Work task
Return all lines in the data where the string "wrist" can be found.

[Recorded data]
::::::::::
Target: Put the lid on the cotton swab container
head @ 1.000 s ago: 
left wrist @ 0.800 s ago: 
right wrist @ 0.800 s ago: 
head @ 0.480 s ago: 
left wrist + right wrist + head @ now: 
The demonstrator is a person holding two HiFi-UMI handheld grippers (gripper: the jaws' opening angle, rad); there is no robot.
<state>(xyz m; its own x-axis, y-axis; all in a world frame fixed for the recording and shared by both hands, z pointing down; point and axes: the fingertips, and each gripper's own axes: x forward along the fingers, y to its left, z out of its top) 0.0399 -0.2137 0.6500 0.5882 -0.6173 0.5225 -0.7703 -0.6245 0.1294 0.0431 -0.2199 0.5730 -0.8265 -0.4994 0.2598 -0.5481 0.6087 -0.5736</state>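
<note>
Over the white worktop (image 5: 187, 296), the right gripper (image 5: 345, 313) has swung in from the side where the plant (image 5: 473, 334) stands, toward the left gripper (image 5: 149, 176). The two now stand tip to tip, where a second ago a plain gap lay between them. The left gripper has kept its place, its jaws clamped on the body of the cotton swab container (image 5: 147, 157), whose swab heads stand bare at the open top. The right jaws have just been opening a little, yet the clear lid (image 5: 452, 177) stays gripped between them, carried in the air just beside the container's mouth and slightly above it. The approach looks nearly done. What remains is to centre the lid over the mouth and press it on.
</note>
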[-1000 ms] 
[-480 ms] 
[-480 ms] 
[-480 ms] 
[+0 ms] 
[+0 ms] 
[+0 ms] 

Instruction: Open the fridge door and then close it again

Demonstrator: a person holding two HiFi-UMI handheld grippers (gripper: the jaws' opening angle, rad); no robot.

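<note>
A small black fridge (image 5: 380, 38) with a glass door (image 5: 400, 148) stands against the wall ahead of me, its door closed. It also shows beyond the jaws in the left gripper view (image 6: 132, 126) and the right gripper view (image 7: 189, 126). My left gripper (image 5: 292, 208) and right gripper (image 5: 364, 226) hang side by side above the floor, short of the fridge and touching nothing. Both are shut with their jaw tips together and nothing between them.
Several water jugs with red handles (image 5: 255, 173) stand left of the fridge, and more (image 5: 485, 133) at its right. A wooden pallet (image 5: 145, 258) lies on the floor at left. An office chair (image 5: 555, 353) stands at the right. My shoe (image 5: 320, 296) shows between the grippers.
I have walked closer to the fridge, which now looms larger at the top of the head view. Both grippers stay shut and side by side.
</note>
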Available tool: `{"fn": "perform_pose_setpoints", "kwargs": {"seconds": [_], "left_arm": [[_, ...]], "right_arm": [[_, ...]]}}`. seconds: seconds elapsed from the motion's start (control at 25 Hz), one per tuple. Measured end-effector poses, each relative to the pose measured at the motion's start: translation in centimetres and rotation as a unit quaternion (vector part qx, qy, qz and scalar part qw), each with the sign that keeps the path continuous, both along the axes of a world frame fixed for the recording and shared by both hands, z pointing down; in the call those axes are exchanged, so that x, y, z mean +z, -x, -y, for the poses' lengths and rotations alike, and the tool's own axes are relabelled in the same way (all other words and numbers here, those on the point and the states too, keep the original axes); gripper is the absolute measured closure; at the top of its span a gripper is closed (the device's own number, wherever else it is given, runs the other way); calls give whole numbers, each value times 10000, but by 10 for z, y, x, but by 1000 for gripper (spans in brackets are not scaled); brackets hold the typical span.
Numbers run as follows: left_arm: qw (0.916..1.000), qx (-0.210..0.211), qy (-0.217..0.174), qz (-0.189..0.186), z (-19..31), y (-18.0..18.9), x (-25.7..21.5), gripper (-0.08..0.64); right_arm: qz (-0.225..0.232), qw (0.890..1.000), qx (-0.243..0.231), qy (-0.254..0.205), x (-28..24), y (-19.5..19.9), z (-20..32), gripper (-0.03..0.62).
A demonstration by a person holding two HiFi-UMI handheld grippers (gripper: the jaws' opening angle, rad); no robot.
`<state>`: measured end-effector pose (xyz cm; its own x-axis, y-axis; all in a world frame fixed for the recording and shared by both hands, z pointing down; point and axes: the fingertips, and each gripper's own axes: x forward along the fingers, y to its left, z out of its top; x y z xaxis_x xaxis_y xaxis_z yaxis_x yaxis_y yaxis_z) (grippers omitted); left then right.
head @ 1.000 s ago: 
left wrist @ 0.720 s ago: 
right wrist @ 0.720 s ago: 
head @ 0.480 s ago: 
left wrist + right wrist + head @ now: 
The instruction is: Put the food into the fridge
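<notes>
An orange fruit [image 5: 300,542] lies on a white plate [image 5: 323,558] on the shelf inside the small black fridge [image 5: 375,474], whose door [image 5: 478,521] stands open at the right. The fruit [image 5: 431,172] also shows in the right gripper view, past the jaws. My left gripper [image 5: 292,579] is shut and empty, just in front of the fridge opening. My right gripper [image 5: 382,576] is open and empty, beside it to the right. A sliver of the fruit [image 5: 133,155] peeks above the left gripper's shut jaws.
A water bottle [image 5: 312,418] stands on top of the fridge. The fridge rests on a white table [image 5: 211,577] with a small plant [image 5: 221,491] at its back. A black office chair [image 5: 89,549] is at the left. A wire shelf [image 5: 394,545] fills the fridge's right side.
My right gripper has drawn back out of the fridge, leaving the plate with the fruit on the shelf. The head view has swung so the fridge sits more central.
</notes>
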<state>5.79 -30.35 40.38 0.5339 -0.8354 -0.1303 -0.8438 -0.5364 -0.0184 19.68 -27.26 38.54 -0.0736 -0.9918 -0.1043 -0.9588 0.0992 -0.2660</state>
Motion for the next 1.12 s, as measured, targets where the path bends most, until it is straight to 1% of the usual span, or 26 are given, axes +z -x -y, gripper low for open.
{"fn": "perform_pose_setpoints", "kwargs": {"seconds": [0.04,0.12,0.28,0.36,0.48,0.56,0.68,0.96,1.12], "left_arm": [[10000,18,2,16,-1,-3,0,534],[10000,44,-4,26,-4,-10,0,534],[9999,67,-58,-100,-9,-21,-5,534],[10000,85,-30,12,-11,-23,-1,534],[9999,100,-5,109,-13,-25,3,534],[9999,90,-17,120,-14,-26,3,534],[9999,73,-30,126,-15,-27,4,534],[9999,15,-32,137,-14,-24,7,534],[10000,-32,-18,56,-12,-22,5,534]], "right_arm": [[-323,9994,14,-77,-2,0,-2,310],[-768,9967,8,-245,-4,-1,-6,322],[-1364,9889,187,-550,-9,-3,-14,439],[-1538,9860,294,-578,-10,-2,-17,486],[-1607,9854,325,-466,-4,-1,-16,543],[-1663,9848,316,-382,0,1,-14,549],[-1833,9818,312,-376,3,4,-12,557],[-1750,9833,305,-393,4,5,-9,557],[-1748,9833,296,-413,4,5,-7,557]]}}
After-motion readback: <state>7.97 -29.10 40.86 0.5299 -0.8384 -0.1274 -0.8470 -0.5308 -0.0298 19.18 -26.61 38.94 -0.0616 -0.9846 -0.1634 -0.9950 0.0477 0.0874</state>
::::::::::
Result
left wrist @ 0.800 s ago: 
right wrist @ 0.800 s ago: 
left wrist + right wrist + head @ now: 
left wrist @ 0.720 s ago: 
right wrist @ 0.720 s ago: 
left wrist + right wrist + head @ now: 

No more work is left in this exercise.